» **What the task requires**
Wherever the word "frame" turns up in a line of the entries, copy that line.

» **Data shown**
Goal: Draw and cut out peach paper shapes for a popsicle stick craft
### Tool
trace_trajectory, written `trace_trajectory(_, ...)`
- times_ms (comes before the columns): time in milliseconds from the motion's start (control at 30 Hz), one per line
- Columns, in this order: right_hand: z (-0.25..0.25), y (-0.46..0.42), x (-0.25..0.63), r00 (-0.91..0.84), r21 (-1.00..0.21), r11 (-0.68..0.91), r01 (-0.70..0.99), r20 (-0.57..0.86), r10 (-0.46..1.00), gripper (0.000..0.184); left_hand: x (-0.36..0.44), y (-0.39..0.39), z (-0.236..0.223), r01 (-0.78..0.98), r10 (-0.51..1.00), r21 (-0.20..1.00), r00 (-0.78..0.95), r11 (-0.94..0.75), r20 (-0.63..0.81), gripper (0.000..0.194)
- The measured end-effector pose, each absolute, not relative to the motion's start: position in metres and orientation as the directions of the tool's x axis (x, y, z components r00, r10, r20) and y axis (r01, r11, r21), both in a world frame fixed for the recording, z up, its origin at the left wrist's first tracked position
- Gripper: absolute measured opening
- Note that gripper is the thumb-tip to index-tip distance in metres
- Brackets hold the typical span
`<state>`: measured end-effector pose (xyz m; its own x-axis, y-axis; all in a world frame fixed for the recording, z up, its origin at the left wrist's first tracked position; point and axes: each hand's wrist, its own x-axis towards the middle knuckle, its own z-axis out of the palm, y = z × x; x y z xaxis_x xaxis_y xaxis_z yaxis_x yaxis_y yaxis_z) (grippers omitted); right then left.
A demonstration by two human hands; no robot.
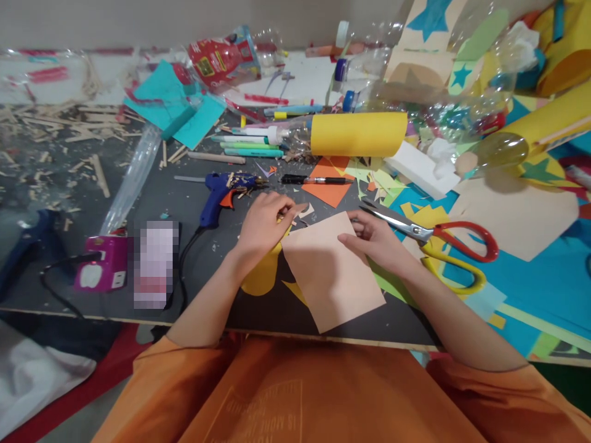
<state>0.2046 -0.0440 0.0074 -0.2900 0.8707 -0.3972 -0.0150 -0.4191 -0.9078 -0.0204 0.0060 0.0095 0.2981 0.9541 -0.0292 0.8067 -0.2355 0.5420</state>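
A pale peach sheet of paper (332,271) lies slanted in front of me, its lower corner near the table's front edge. My right hand (376,240) grips its upper right edge, thumb on top and fingers behind. At the sheet's upper left corner, my left hand (268,221) is closed with curled fingers; what they pinch is hidden. A small beige scrap (305,210) shows by its thumb tip. Yellow paper (261,274) lies under the left wrist. Just beyond the right hand are scissors (420,232) with red and yellow handles, blades slightly apart.
A blue glue gun (212,203) lies left of my left hand, its cord running to a purple adapter (104,271). A black pen (316,179), a yellow-wrapped bottle (357,134) and markers (253,146) lie beyond. Blue paper (530,246) covers the right side. Wood sticks (99,175) litter the left.
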Motion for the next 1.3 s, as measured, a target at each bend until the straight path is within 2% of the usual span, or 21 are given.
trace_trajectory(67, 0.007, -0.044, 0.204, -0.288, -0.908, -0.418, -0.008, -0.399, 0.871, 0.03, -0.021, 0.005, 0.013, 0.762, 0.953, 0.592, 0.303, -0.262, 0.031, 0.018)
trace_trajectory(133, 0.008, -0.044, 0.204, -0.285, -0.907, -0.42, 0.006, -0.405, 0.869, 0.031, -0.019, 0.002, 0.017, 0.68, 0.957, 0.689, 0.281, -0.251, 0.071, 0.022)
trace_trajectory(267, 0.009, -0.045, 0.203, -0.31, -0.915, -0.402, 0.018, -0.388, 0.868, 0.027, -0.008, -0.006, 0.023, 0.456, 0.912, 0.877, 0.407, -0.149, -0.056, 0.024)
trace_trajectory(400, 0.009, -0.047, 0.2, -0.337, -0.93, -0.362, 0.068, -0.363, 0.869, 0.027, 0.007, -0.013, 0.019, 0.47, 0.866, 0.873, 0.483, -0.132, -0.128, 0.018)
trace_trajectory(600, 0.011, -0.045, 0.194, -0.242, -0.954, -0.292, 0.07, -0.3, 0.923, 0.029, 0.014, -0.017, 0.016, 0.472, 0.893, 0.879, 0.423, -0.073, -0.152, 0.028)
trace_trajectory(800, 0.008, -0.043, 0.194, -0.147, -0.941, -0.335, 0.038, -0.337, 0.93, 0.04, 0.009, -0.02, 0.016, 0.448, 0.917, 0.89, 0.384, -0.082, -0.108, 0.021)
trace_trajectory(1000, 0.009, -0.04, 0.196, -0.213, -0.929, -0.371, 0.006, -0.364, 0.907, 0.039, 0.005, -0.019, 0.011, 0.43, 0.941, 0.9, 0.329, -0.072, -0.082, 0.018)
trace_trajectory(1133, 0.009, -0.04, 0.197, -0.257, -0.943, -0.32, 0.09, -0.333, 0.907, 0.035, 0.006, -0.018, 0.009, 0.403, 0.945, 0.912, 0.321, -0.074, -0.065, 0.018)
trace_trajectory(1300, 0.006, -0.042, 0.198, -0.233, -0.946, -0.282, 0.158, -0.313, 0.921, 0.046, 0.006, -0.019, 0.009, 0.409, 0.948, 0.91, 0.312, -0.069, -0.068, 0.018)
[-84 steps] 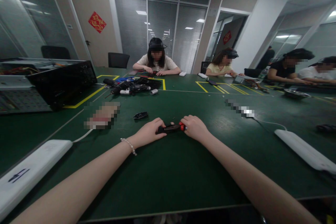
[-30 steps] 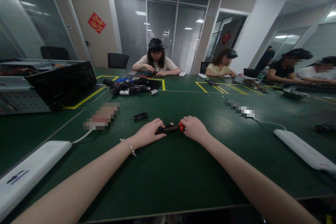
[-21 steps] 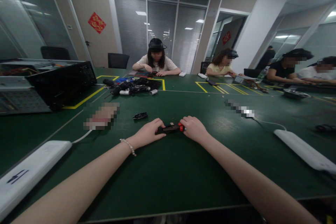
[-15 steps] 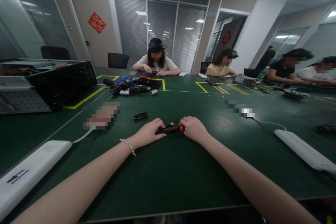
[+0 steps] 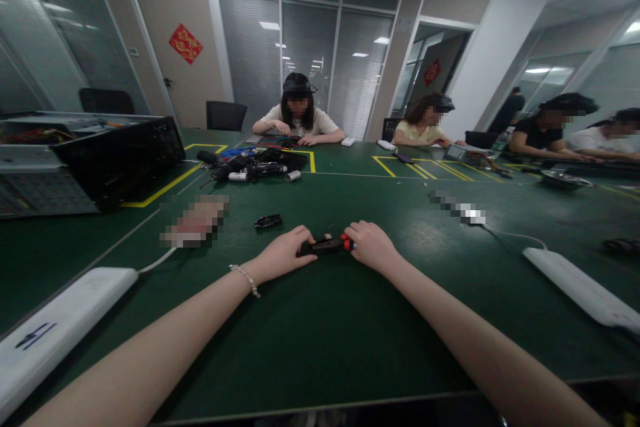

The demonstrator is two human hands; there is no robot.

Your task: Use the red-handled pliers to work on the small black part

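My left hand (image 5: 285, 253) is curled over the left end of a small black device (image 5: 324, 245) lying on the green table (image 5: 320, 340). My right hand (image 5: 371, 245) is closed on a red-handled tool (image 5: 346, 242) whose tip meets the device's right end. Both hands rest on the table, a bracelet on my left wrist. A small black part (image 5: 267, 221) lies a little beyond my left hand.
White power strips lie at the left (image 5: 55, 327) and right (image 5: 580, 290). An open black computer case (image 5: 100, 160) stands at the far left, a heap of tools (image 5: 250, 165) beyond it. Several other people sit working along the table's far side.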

» **Solution below**
- The measured end-effector pose, each absolute, not relative to the motion's start: position in metres and orientation as the directions of the tool's x axis (x, y, z components r00, r10, r20) and y axis (r01, r11, r21), both in a world frame fixed for the recording, z up, its origin at the left wrist's first tracked position
`<state>`: measured end-effector pose (xyz m; its own x-axis, y-axis; all in a world frame fixed for the recording, z up, its origin at the left wrist's first tracked position; point and axes: each hand's wrist, its own x-axis towards the middle knuckle, its own z-axis out of the palm, y = z × x; x y z xaxis_x xaxis_y xaxis_z yaxis_x yaxis_y yaxis_z) (grippers omitted); right then left.

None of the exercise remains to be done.